The door fell back in its lock with a soft click. For a lost few seconds, she stood motionless on the porch, amazed that the reality of sneaking out of the house had been so easy. No wonder that Billy did it all the time. This was a children's game.  
With newfound confidence, she walked up to the shed to get her skateboard. But when she pried the lock open and looked at the hook that was supposed to hold up her board, it wasn't there.  
  
Fuck.  
  
"Looking for something?" A voice called from behind her back. Max closed her eyes.

Fuck.  
Fuck. Fuck. _Fuck_.

Her hand curled up, short nails digging into her palm. She felt like she could stab something. Or someone, more like it.  
The longer she waited, the longer the silence went on and she knew that Billy wanted her to turn around. And so she turned, with hatred crunching up her face. He wore a smug grin, although there had been something else in his eyes. It wasn't disappointment, but more like- boredom. Like he expected more from her.  
"You really have to get up earlier if you want to outsmart me, twerp." He said, slow and indifferent. He hung onto the board that he pressed into the soft earth. Through his nose, he puffed out a loud breath that condensed in the freezing air.  
"M'right," He sighed, "Playtime is over. Get back inside." He was already approaching the front door when he realized that Max wasn't following. He turned around and gave her a few seconds before he spoke again.  
"Listen _shit_ , if you get in now, I won't rat you out, 'right? This ends here."

'This ends here.' he had said.  
But he had to know that that phrase only works for her mom.

"No." She glowered and oh, if looks could kill. He held her stare for a few beats more before he turned around and sauntered back through the open door.  
Max' shoulders slumped. she stood there, all packed up in the doorway of the shed when she came to realize that she was absolutely powerless against Billy. Without her board, she had no way to escape, no choice but to go back inside. I mean, she could walk, sure. But that would take almost an hour. Billy would catch up with her in a matter of seconds and God knows what he would do when he did. She breathed down the tears that had started to well up in her eyes.  
'No,' she told herself, remembering her father's words. Crying is the last resort. Crying is what you do when everything else has failed.
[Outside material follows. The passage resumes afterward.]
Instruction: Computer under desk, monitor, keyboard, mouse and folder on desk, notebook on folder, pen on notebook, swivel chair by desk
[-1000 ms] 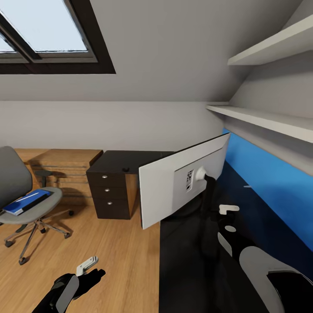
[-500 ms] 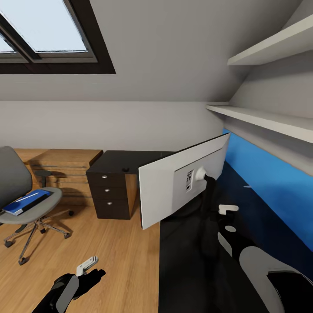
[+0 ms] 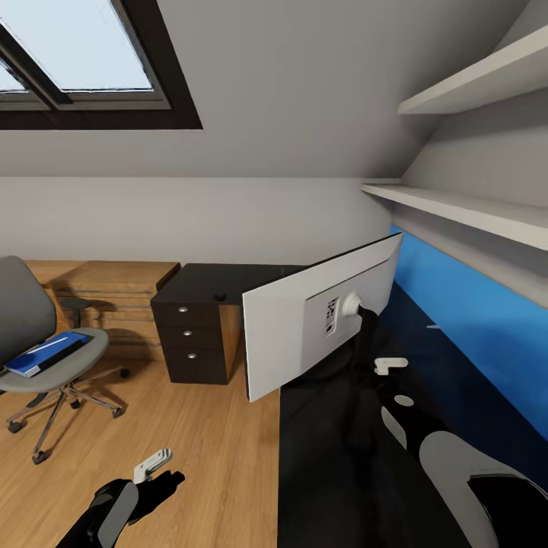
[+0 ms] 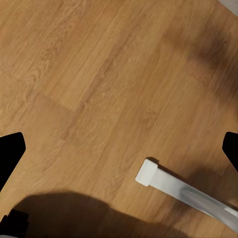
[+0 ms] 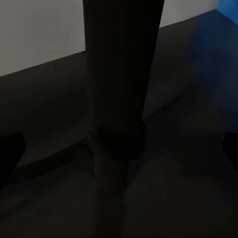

No moment sooner. So she swallowed it down and started walking.

Every step she took in the direction of that house felt horribly wrong, but she paced into the hallway nevertheless, teeth grinding and fists clenched. Her steps halted at the gaping frame of the kitchen door. Billy sat on the table, legs spread and board resting atop of his thighs, his eyes fixed on Max.  
She wanted to be angry. She tried so hard to keep her shoulders square and her eyebrows lowered, but her posture slowly shrunk under his harrowing glare. It was scary how easily Billy could make you feel so small. So defenseless. Almost as if he could turn himself into a thunderstorm, clouding the air with lighting clashing out of his eyes, thunder bellowing from deep within of his stomach. Inhuman and merciless.

And Max was scared.  
She had seen what he was capable of when his eyes shone like that.  
She was defenseless  
and they both knew it.

"Let me go."  
It came as out more of a plea than a thread. She stared into his eyes the way a wounded deer looks into the headlights of a range rover, bracing herself for impact. But to her surprise, some flickers of light seemed to break through Billy's clouded vision. She waited for him to strike. But he didn't.  
"We both know I can't do that." He said. He cleared his throat. Slowly but surely, he straightened himself, pushing the board out of his lap. His feet fell to the ground with a soft, reverbing click. He rested his hips back against the table, hands wrapping around the edge on either side.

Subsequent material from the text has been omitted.